Wrenching the tapestry aside he revealed a large cage built into the wall. Instantly, savagely, its occupant hurled itself at the bars in a desperate but futile attempt to reach its tormentor. "Not a very friendly pet, is he?" cackled the wizard. Gesturing with both hands he drove the thing screaming back from the front of the cage. Then Ily could see it clearly, a grotesque parody of a man, upright but hunched over, long arms which reached almost to the ground ending in dagger-like claws. When she looked at it she saw that its face was hideous, with one deformed eye and huge fangs from which a vile drool fell to the floor. Its manhood hung bloated and ugly between its legs, and she dreaded what it would do to her if it had a chance. Evil radiated from it, and she felt a terror greater than she had ever known, greater than she had ever imagined.
Chuckling coldly to himself, the wizard spoke to her, "It is not a pet, of course. It is not even from this world. I brought it here because I learned its name and now it must serve me, one time. That time will be soon if you fail me. It will hunt you, find you, and drag you back to its world, alive, if I tell it to."
He paused, running his gaze over Ily's slim form in a manner which chilled her heart. "And I will tell it to. It hates me for bringing it here, and when I command it to find you, fulfilling that command will be the only way it can free itself to return to the hell that it calls home.
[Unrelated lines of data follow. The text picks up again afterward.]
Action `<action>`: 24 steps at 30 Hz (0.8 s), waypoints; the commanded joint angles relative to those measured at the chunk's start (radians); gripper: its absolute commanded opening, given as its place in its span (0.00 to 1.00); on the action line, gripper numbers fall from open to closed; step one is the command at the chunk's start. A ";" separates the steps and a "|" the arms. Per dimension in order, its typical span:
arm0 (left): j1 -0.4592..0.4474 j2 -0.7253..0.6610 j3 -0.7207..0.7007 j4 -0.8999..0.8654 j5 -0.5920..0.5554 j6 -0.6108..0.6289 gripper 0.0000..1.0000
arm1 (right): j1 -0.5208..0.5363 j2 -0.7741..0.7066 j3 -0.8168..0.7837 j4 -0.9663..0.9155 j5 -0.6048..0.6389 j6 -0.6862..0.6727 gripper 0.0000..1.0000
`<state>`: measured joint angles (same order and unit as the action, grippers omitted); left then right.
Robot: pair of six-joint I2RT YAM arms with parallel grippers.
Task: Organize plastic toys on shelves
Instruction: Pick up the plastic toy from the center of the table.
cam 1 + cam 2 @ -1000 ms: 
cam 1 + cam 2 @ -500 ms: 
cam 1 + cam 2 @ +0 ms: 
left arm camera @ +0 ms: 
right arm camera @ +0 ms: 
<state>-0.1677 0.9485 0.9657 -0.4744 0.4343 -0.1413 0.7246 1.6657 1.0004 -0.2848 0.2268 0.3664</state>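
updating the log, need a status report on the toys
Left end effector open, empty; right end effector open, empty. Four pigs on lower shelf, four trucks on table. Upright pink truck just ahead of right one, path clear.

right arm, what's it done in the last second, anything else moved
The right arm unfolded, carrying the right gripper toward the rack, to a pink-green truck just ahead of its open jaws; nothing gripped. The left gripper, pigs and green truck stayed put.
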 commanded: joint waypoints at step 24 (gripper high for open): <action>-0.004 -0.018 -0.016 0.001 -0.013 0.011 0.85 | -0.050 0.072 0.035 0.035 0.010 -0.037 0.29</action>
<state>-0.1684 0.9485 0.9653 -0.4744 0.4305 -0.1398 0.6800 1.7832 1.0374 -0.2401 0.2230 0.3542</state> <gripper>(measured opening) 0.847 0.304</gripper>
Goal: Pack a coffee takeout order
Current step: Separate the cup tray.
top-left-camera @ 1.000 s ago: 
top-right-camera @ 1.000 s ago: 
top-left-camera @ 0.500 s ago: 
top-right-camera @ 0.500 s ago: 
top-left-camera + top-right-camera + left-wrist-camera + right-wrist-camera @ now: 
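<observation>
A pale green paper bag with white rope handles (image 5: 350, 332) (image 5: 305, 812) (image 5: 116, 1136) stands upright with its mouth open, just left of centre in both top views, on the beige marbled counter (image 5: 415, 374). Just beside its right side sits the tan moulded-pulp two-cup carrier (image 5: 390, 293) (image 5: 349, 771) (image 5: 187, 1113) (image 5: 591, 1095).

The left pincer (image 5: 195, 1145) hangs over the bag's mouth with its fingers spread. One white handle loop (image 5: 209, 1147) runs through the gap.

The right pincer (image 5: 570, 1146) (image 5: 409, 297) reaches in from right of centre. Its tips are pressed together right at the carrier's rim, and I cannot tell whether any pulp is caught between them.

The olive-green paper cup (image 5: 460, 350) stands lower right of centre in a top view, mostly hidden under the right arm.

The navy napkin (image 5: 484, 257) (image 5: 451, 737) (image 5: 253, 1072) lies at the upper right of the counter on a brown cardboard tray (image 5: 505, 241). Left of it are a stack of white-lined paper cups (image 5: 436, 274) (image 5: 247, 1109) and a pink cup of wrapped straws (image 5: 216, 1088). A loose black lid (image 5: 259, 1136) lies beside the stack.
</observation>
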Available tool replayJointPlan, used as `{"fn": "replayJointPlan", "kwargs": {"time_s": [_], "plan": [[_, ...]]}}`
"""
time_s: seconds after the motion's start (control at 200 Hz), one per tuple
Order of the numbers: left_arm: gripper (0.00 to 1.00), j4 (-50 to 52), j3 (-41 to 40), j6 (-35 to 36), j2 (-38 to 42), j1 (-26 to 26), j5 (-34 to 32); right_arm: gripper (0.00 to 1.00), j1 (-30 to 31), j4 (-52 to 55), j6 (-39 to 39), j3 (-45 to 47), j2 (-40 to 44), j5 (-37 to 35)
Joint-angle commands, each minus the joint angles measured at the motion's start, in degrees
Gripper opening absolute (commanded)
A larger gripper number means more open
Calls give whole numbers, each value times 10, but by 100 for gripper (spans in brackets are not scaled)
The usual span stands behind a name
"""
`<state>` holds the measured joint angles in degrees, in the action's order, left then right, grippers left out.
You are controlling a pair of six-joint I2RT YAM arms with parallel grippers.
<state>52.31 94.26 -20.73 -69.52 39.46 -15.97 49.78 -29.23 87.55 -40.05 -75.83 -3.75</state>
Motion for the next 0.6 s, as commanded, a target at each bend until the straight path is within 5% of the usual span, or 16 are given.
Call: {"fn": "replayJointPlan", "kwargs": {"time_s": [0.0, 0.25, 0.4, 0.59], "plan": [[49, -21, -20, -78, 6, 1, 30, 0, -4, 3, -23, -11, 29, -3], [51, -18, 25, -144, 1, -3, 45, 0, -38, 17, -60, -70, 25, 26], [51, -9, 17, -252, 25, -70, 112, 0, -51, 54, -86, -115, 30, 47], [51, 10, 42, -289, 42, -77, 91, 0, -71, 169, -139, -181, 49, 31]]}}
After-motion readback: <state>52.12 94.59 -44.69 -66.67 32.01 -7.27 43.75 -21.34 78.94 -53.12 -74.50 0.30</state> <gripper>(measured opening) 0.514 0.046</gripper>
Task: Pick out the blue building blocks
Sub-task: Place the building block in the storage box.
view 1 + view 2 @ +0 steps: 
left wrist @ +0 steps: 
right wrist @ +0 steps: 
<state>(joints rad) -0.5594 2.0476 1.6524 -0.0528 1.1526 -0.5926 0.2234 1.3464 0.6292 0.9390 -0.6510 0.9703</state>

You will pay for the hate it bears me. `A fate worse than death', no?"
His laugh held no humor, only the promise that it was all true.
Then, his eyes icy, he said, "I take it we have a deal?" Finding herself able to move and speak, she agreed.
With that he gave her the box and brought her over to one of the smaller tables where he unrolled a small, obviously ancient, map, which he proceeded to explain. "This is the island, and here is the cavern at the southern end. There should be no problem finding it. If you get lost go back to the south, but if you do you had better hurry back to the cavern because you have only one full day to return to me. Tomorrow at dawn you will start, and if you are not back by the next sunrise I will send our mutual friend after you, something neither of us wants to happen, no?"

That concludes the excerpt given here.